Because the church is not divided by nationality (Galatians 3:28), some Christians believe the world shouldn’t be, either. But the church was never meant to erase nations. The proof? Just run a concordance search on “nation” in Revelation (5:9, 7:9, 21:24-26, especially).
Nations are to serve their own people
This is a no-brainer that somehow gets cast as selfish and immoral. The American government’s duty is the wellbeing of the American people. Just because we have prospered more than other nations, it does not mean that the doors have to be open to everyone who wants a piece of the pie.
Despite the way some would tell it, we didn’t have prosperity because we got lucky. We had it because we (largely) honored God and had a hard-working, innovative people. Those people built it for their own kids and grandkids, not for everyone on earth.

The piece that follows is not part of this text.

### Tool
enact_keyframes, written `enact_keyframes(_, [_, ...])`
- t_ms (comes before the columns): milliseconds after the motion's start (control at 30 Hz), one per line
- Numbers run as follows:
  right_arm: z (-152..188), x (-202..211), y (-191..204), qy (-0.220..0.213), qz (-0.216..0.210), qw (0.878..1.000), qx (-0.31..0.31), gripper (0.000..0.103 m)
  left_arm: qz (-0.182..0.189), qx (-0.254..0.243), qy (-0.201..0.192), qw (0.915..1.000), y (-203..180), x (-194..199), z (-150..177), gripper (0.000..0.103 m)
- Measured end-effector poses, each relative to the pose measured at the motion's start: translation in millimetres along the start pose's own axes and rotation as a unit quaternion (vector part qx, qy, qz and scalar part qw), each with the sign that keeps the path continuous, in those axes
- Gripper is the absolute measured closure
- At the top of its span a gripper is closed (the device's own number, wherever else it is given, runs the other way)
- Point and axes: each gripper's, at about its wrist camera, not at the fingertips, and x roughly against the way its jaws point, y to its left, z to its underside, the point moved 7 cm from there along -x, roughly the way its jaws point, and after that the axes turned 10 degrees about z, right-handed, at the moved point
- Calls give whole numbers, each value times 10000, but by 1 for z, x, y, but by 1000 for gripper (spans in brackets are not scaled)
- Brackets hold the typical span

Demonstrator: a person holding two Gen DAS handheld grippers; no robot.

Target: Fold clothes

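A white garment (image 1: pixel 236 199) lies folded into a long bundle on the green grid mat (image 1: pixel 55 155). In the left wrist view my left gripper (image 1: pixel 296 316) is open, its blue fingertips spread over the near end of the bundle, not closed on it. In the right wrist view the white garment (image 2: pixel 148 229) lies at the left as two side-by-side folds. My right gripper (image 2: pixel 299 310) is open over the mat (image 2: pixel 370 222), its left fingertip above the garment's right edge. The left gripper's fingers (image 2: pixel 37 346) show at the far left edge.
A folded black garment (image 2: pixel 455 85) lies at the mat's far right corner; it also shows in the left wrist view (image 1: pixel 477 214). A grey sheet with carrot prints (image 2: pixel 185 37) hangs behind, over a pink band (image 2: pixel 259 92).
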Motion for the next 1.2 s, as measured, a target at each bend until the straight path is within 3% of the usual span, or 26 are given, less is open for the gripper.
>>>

And currently, we’re not doing well enough to be the world’s benefactor. We’re $40 trillion in debt. Our young people can barely afford to get married, buy houses, and have kids. We are seriously ideologically divided even before adding millions of people who hold radically different ideologies.
What is in America’s best interest is obvious. When the government pursues this, they honor God, who made them His minister to us (Romans 13:1-2).

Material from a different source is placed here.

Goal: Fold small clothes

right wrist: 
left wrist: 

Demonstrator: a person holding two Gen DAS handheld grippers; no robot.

It is immoral to break a nation’s immigration laws
There are only a handful of places where this is even controversial. Missionaries can tell you how hard it is to get even temporary residency in other countries, along with the consequences that fall on those who cheat the system. Mongolia is apparently allowed to limit immigration, but America isn’t. Weird.

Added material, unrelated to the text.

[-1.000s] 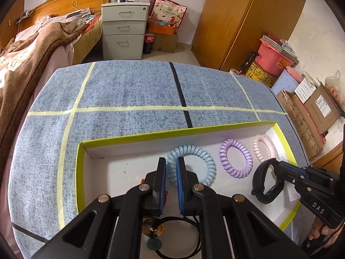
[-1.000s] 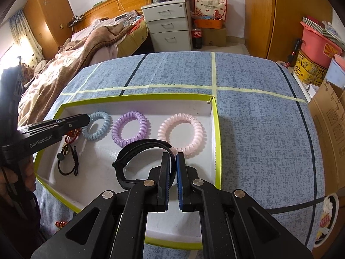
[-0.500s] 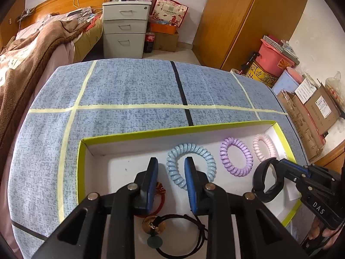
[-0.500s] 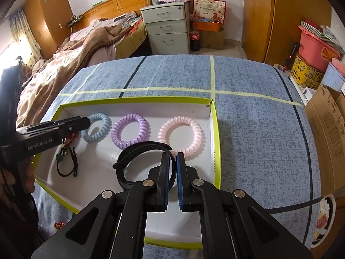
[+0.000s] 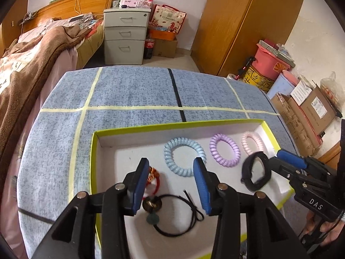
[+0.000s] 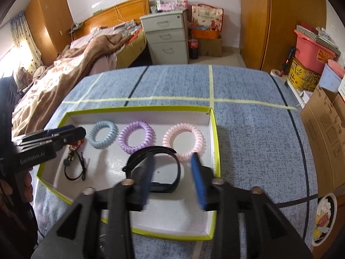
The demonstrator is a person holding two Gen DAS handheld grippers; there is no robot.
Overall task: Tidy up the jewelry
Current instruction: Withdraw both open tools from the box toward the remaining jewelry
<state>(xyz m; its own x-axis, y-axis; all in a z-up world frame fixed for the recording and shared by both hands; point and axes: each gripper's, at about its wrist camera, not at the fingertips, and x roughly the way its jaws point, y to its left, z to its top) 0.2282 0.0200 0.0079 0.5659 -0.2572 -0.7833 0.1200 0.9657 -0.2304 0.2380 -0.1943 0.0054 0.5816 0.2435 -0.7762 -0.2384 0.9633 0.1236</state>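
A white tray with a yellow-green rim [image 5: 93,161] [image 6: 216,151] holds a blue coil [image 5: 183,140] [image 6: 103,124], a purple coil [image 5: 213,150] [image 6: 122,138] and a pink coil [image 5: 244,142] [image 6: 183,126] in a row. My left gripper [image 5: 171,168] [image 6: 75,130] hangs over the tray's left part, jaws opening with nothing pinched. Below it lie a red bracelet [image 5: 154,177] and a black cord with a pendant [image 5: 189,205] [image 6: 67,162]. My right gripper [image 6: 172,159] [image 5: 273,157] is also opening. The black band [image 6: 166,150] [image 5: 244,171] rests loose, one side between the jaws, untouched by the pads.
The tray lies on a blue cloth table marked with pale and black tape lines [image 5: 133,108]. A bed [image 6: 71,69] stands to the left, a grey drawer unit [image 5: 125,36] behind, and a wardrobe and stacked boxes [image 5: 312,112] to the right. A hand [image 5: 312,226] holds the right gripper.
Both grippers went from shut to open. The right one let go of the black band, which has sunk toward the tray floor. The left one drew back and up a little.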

It does not matter why they came or how long they’ve been here. To illegally immigrate is to buck a government’s rightful authority, to trespass on the citizenry, and to cheat those who immigrated legally.
The only reasonable consequence is to be sent home immediately. A trial by peers is not possible, as a jury cannot be staffed by fellow illegal immigrants. Nor is it feasible to give 20 million people their day in court. The idea that if enough people can hop the border, the border will disappear is a solution no reasonable person would ever consider.
Legal immigration is permissible, at the host nation’s pleasure.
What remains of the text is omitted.